Little things

Posted by Ken Campbell June 5, 2012 2 Comments 977 views
I was playing a game of Battleship with the boy last night, and I got to thinking about forever. Maybe it’s because my life is revolving around plastic debris these days, but as I looked at the little red and white markers in my hand – the ones that mark “hits” and “misses” on the game board – I couldn’t get past the idea that these little chunks of plastic would outlive me. Would outlive even the boy, not to mention his children as well. These tiny pegs of petrochemical magic are going to last and last, longer than the pyramids, longer than steel, longer than the NHL playoffs.
In some areas of the northern Pacific, small pieces of plastic outweigh the amount of plankton by a ratio of 6-1. Fish eat it. Birds eat it. If they eat enough of it, they die. But that’s not the worst of it. Plastic never completely disappears, but it does get smaller.
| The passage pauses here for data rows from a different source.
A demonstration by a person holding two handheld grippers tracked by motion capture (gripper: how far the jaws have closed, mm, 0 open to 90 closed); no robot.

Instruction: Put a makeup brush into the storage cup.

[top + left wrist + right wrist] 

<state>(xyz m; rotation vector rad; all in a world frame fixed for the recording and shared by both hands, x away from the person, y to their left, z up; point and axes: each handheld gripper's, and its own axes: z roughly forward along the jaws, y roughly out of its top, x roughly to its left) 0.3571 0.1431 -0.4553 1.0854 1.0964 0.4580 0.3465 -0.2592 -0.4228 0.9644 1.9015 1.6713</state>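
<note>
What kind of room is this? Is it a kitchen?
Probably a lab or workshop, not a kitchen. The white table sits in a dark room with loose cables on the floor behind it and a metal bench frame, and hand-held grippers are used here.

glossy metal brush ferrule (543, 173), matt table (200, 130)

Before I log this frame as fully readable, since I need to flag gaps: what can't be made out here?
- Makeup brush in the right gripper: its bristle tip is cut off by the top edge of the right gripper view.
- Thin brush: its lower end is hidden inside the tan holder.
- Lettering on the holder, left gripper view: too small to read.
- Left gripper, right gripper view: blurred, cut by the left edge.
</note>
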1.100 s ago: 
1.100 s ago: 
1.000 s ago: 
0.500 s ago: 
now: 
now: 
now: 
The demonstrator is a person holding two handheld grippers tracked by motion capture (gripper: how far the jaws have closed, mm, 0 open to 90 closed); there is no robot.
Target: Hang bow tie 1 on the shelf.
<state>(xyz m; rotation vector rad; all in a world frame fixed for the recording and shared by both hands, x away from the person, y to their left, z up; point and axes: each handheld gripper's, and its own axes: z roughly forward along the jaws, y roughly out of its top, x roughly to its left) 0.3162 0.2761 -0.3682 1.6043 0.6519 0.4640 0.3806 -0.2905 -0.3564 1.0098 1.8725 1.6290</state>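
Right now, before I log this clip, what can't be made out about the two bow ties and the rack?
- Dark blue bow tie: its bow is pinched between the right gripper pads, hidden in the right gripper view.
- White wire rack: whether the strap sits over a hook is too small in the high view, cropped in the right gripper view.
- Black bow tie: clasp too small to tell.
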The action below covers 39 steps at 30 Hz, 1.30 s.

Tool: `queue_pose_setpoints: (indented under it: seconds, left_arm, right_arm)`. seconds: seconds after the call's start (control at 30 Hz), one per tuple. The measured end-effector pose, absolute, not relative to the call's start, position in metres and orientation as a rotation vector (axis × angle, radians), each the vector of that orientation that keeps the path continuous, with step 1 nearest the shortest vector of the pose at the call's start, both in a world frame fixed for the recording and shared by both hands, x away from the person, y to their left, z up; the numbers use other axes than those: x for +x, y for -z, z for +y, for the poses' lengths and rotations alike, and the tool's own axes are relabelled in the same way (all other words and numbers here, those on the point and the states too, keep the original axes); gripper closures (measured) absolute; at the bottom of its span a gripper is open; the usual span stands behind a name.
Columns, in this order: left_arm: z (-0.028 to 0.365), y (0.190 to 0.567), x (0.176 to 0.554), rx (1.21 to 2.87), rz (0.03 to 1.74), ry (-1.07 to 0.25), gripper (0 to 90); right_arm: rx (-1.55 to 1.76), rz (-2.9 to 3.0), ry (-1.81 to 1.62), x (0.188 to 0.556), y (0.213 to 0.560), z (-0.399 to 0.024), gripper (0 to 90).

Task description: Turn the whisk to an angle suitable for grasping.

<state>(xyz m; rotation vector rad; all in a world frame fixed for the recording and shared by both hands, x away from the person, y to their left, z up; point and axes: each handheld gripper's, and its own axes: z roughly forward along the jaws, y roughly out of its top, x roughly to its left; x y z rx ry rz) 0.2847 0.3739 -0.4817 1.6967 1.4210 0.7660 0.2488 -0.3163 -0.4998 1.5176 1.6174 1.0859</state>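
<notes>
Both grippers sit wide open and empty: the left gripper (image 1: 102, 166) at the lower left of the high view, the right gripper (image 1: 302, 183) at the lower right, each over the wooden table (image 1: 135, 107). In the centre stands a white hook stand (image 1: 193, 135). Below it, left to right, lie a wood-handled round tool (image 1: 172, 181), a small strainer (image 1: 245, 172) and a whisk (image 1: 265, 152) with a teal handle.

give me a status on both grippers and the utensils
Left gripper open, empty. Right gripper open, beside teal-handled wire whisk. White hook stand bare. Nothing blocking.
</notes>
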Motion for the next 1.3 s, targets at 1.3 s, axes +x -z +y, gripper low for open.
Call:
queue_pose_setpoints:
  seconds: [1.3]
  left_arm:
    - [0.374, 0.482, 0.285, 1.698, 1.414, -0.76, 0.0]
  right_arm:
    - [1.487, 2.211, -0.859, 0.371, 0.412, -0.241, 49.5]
So small, in fact, that it can actually enter the cells of fish, changing their molecular structure. And, just in case you are thinking this is simply some kind of esoteric fish problem, remember that fish get eaten, by people. Our cells, the building blocks of our very physical beings, are in the process of being transformed by plastic, by something that didn’t even exist a hundred years ago.
It’s easy to get overly dramatic at this point and the more I learn, the more I have to combat that urge, but this is beyond serious. I think it was an interview with Yvon Chouinard that I heard years ago (that’s how I remember it, anyway), where he said that, when it came to environmental issues, it felt to him as though all the people on Earth had signed a suicide pact, and then had forgotten about it. We are killing ourselves in ways we can’t even comprehend.
And that’s not being dramatic. Even though it might sound that way. There is not a single beach anywhere in the world where you won’t find plastic. Antarctica, remote islands in the southern ocean, Queen Maud Land, nowhere. Forget diamonds, polymers are forever.
We leave for the coast later this week. Most of the debris we come across is going to be plastic of one sort or another, much of it styrofoam. Some of it is going to be of special significance because it is here as a product of the tsunami but there is going to be plenty of other plastic crap, foreign and domestic, that is here as a result of normal ocean currents and deposition. If I think about it too long, it gets sort of depressing. I don’t remember signing any suicide pact, but then I’ve forgotten a lot of things.